__What you will do__
From the top of the records below, return each line exactly, ending with the line that contains "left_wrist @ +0".

__Given records__
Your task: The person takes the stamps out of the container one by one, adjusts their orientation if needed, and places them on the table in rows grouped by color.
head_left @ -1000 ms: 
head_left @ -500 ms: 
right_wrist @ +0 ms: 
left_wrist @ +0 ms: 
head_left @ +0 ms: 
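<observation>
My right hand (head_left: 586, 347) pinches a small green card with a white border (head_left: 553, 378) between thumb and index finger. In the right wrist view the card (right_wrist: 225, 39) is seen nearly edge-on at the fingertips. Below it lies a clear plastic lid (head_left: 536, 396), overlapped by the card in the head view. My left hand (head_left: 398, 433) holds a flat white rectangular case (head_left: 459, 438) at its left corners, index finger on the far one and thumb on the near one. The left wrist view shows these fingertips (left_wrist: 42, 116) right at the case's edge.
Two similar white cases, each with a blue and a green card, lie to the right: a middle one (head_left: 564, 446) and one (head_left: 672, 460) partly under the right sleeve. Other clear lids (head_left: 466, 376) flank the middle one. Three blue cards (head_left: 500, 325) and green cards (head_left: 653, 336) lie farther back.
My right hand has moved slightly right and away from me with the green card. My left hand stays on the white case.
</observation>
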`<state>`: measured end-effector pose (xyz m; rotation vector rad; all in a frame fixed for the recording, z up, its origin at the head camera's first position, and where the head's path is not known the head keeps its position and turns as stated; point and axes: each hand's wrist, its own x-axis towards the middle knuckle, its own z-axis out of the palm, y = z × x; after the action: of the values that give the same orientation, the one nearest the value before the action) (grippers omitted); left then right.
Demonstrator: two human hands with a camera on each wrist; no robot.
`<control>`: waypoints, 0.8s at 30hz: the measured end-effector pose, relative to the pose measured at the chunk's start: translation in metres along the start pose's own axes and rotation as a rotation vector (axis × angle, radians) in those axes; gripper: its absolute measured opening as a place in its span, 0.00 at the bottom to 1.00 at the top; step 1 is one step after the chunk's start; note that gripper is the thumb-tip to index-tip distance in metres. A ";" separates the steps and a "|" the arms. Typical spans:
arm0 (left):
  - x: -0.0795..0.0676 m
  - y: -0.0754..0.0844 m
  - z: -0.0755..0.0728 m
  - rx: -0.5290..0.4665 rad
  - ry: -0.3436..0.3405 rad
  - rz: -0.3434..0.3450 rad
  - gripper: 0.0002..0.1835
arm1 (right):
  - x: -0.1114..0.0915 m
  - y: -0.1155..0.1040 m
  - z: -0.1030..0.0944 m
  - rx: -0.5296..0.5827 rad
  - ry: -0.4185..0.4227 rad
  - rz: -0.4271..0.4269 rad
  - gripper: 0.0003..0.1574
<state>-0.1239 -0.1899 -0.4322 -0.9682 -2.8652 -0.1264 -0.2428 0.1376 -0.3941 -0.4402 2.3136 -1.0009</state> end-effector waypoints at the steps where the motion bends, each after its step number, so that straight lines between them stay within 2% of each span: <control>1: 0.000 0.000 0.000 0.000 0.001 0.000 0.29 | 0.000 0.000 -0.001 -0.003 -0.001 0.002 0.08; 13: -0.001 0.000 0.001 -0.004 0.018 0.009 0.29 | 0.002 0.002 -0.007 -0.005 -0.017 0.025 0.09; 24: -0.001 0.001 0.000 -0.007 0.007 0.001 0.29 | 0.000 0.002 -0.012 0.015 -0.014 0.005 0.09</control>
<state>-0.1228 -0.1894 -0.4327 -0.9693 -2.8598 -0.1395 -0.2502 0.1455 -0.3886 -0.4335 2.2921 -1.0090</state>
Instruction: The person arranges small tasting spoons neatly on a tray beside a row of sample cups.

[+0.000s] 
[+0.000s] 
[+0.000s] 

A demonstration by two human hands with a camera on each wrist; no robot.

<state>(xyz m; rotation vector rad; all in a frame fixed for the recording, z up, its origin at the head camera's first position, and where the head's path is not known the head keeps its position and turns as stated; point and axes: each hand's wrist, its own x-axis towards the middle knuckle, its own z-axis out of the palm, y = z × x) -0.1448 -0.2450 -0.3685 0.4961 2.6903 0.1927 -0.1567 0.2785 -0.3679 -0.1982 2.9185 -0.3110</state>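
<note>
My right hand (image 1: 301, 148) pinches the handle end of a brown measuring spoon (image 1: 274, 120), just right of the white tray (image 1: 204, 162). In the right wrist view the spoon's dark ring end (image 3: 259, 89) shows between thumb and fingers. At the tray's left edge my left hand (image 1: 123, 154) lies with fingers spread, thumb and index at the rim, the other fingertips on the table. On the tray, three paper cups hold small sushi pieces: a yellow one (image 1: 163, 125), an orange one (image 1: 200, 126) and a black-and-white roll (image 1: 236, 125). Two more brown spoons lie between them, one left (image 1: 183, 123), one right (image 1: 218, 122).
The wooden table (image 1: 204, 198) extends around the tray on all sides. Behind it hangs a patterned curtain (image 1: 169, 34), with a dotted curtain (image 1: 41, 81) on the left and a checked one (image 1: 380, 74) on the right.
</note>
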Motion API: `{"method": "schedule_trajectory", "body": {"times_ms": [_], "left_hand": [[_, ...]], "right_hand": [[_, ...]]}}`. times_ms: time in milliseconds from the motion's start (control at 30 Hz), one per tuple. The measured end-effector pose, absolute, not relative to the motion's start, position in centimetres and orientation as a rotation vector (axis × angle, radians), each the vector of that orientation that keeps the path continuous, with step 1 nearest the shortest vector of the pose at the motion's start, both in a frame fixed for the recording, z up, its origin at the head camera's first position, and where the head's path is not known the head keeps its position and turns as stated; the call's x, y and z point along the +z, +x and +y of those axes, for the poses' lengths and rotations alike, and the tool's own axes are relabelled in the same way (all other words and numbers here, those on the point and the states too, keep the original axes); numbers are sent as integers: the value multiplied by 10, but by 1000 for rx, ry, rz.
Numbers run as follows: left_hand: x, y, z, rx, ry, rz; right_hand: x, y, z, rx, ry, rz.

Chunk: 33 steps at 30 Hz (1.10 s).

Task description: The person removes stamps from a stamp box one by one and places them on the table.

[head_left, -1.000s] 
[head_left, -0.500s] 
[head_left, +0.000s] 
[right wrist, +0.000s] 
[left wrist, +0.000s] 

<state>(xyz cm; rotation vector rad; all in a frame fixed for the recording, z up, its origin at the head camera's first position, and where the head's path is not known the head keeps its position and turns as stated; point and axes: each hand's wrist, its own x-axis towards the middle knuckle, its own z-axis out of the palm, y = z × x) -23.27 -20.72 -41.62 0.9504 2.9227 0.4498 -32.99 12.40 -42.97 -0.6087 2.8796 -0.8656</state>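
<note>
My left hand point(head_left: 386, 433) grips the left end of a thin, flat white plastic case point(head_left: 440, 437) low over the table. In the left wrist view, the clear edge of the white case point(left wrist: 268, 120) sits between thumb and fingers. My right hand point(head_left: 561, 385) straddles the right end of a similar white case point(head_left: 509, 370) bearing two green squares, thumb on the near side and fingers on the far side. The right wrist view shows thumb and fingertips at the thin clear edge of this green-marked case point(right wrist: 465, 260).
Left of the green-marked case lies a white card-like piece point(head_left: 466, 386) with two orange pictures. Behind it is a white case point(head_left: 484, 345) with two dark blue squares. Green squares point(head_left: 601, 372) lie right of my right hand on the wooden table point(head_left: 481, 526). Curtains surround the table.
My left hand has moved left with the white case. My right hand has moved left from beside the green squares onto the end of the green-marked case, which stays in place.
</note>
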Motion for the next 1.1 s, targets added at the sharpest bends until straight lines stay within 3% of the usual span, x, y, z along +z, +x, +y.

__Task result__
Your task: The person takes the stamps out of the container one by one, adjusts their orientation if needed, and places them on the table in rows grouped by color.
head_left @ -1000 ms: 
head_left @ -500 ms: 
right_wrist @ +0 ms: 
left_wrist @ +0 ms: 

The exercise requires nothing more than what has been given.